=== DIRECTIONS FOR THIS TASK ===
Keep the pictures out. Copy every line of the listing exactly.

=== DATASET SECTION ===
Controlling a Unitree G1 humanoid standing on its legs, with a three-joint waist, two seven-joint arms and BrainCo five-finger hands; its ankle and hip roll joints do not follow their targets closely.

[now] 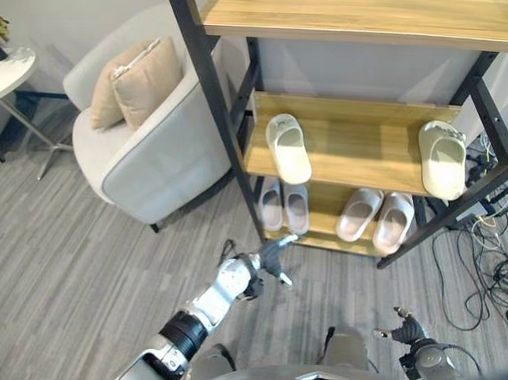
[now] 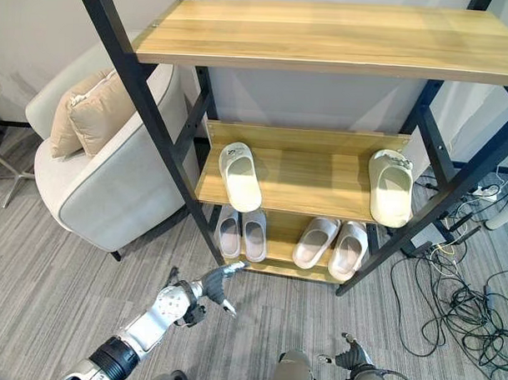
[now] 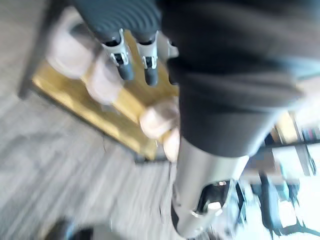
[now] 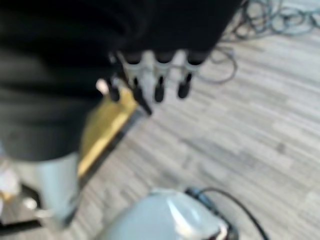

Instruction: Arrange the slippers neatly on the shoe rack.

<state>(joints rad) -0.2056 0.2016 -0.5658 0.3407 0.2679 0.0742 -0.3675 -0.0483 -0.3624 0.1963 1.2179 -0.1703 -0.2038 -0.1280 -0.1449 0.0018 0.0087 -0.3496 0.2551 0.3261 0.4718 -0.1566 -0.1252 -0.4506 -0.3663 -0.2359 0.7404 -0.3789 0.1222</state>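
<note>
A black-framed wooden shoe rack stands ahead. Its middle shelf holds one cream slipper at the left and another cream slipper at the right end. The bottom shelf carries a lilac pair and a pink pair side by side. My left hand is raised over the floor just in front of the bottom shelf's left end, fingers straight, holding nothing. My right hand hangs low at the right, fingers relaxed and empty.
A grey armchair with beige cushions stands left of the rack. A white side table is at the far left. Cables sprawl on the floor right of the rack.
</note>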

=== TASK ANSWER ===
Controlling a Unitree G1 humanoid standing on its legs, with a three-joint waist, two seven-joint arms and BrainCo five-finger hands; its ankle and hip roll joints do not follow their targets closely.

[now] 
[now] 
[now] 
[now] 

Instruction: Arrange the slippers neatly on the shoe rack.

<state>(joints rad) -0.2056 0.2016 -0.5658 0.3407 0.2679 0.0742 -0.3675 -0.0483 -0.3624 0.1963 1.2179 -0.1703 -0.2038 -0.1280 -0.1449 0.0018 0.0087 -0.3496 0.2551 0.3261 0.4718 -0.1566 -0.1252 -0.4506 -0.3663 -0.2359 0.7404 -0.3789 0.1222</state>
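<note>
A black-framed wooden shoe rack stands ahead. Its middle shelf holds one cream slipper at the left and another cream slipper at the right end. The bottom shelf carries a lilac pair and a pink pair side by side. My left hand is raised over the floor just in front of the bottom shelf's left end, fingers straight, holding nothing. My right hand hangs low at the right, fingers relaxed and empty.
A grey armchair with beige cushions stands left of the rack. A white side table is at the far left. Cables sprawl on the floor right of the rack.
</note>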

The exercise has been carried out completely.